* **PROBLEM TO SOLVE**
The full set of lines below has to be written out again exactly.

+ + + +

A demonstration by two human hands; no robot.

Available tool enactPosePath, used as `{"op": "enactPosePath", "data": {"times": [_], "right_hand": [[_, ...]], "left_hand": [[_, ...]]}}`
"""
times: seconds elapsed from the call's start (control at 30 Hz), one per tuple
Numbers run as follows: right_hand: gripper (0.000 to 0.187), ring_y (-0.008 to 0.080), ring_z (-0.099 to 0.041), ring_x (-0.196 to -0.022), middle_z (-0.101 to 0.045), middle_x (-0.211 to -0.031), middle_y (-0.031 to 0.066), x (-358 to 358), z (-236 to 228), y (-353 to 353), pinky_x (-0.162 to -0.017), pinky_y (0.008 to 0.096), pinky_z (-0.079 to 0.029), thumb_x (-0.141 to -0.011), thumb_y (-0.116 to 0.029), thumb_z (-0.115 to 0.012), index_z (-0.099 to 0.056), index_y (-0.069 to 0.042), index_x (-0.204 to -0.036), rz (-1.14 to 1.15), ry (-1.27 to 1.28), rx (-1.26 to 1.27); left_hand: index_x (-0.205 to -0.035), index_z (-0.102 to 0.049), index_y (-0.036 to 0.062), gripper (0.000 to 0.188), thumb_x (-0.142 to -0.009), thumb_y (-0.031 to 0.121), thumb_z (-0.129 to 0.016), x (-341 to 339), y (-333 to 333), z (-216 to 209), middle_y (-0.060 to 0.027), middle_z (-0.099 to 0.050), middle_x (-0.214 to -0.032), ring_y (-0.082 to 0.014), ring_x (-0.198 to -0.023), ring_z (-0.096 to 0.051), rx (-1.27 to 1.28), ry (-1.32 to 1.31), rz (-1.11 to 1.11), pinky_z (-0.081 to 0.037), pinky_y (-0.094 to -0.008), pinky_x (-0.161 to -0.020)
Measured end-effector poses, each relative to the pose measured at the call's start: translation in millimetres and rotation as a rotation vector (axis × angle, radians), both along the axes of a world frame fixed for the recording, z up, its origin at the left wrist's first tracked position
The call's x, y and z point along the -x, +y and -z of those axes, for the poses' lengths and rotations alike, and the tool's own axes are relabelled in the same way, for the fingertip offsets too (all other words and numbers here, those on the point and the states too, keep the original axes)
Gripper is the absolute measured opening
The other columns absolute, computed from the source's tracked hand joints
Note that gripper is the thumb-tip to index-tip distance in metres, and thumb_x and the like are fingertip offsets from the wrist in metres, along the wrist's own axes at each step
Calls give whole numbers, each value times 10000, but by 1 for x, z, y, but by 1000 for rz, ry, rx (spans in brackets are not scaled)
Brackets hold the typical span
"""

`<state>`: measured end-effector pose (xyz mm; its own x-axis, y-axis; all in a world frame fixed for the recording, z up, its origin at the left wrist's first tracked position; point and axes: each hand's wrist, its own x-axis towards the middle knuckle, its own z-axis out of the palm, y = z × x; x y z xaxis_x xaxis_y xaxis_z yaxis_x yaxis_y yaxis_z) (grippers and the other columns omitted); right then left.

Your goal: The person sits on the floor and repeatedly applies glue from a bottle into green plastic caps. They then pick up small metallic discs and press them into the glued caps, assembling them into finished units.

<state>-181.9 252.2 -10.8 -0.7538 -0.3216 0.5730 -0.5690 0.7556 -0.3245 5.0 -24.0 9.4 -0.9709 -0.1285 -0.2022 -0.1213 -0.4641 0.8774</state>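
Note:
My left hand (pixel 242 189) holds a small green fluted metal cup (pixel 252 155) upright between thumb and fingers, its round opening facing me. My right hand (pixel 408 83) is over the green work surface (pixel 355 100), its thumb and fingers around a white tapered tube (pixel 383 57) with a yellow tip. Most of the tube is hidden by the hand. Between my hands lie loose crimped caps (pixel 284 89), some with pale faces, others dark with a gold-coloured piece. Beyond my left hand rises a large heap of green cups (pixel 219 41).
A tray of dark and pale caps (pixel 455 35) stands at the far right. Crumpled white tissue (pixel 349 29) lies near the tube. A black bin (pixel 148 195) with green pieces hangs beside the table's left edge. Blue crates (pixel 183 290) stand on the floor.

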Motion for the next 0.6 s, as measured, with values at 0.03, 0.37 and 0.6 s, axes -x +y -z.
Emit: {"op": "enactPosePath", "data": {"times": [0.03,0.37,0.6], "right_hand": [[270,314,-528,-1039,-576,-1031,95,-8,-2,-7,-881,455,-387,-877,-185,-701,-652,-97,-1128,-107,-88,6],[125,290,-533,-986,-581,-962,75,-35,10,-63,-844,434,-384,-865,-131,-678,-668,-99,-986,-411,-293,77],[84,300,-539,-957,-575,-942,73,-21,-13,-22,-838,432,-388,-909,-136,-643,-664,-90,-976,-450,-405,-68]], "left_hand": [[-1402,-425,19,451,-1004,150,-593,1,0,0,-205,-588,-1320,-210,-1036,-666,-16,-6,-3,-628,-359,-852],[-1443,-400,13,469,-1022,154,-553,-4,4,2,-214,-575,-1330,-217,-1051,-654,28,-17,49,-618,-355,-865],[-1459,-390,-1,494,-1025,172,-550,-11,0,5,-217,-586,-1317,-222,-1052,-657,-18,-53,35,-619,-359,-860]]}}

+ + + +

* **EXERCISE OUTPUT**
A demonstration by two human hands; no robot.

Available tool enactPosePath, used as `{"op": "enactPosePath", "data": {"times": [_], "right_hand": [[_, ...]], "left_hand": [[_, ...]]}}`
"""
times: seconds elapsed from the call's start (control at 30 Hz), one per tuple
Numbers run as follows: right_hand: gripper (0.000 to 0.187), ring_y (-0.008 to 0.080), ring_z (-0.099 to 0.041), ring_x (-0.196 to -0.022), middle_z (-0.101 to 0.045), middle_x (-0.211 to -0.031), middle_y (-0.031 to 0.066), x (-358 to 358), z (-236 to 228), y (-353 to 353), pinky_x (-0.162 to -0.017), pinky_y (0.008 to 0.096), pinky_z (-0.079 to 0.029), thumb_x (-0.141 to -0.011), thumb_y (-0.116 to 0.029), thumb_z (-0.115 to 0.012), index_z (-0.099 to 0.056), index_y (-0.069 to 0.042), index_x (-0.204 to -0.036), rz (-1.14 to 1.15), ry (-1.27 to 1.28), rx (-1.26 to 1.27); left_hand: index_x (-0.205 to -0.035), index_z (-0.102 to 0.049), index_y (-0.036 to 0.062), gripper (0.000 to 0.188), thumb_x (-0.142 to -0.009), thumb_y (-0.031 to 0.121), thumb_z (-0.129 to 0.016), x (-341 to 339), y (-333 to 333), z (-216 to 209), middle_y (-0.060 to 0.027), middle_z (-0.099 to 0.050), middle_x (-0.214 to -0.032), ring_y (-0.082 to 0.014), ring_x (-0.198 to -0.023), ring_z (-0.096 to 0.051), rx (-1.27 to 1.28), ry (-1.32 to 1.31), rz (-1.11 to 1.11), pinky_z (-0.081 to 0.037), pinky_y (-0.094 to -0.008), pinky_x (-0.161 to -0.020)
Measured end-effector poses, each relative to the pose measured at the call's start: translation in millimetres and rotation as a rotation vector (axis × angle, radians), both along the axes of a world frame fixed for the recording, z up, its origin at the left wrist's first tracked position
The call's x, y and z point along the -x, +y and -z of those axes, for the poses' lengths and rotations alike, and the tool's own axes are relabelled in the same way, for the fingertip offsets too (all other words and numbers here, those on the point and the states too, keep the original axes)
Gripper is the absolute measured opening
The other columns absolute, computed from the source's tracked hand joints
Note that gripper is the thumb-tip to index-tip distance in metres, and thumb_x and the like are fingertip offsets from the wrist in metres, along the wrist's own axes at each step
Calls give whole numbers, each value times 10000, but by 1 for x, z, y, but by 1000 for rz, ry, rx (spans in brackets are not scaled)
Brackets hold the typical span
"""

`<state>`: measured end-effector pose (xyz mm; its own x-axis, y-axis; all in a world frame fixed for the recording, z up, its origin at the left wrist's first tracked position; point and axes: each hand's wrist, its own x-axis towards the middle knuckle, its own z-axis out of the palm, y = z × x; x y z xaxis_x xaxis_y xaxis_z yaxis_x yaxis_y yaxis_z) (grippers and the other columns omitted); right then left.

Your goal: The person sits on the floor and repeatedly applies glue from a bottle into green plastic caps. They then pick up small metallic discs and press them into the glued caps, assembling them into finished units.

<state>-181.9 252.2 -10.8 -0.7538 -0.3216 0.5730 -0.5690 0.7556 -0.3245 5.0 -24.0 9.4 -0.9709 -0.1285 -0.2022 -0.1213 -0.4641 0.8774</state>
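Note:
My left hand (pixel 242 189) holds a small green fluted metal cup (pixel 252 155) upright between thumb and fingers, its round opening facing me. My right hand (pixel 408 83) is over the green work surface (pixel 355 100), its thumb and fingers around a white tapered tube (pixel 383 57) with a yellow tip. Most of the tube is hidden by the hand. Between my hands lie loose crimped caps (pixel 284 89), some with pale faces, others dark with a gold-coloured piece. Beyond my left hand rises a large heap of green cups (pixel 219 41).
A tray of dark and pale caps (pixel 455 35) stands at the far right. Crumpled white tissue (pixel 349 29) lies near the tube. A black bin (pixel 148 195) with green pieces hangs beside the table's left edge. Blue crates (pixel 183 290) stand on the floor.
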
Motion for the next 0.6 s, as measured, with values at 0.03, 0.37 and 0.6 s, axes -x +y -z.
Emit: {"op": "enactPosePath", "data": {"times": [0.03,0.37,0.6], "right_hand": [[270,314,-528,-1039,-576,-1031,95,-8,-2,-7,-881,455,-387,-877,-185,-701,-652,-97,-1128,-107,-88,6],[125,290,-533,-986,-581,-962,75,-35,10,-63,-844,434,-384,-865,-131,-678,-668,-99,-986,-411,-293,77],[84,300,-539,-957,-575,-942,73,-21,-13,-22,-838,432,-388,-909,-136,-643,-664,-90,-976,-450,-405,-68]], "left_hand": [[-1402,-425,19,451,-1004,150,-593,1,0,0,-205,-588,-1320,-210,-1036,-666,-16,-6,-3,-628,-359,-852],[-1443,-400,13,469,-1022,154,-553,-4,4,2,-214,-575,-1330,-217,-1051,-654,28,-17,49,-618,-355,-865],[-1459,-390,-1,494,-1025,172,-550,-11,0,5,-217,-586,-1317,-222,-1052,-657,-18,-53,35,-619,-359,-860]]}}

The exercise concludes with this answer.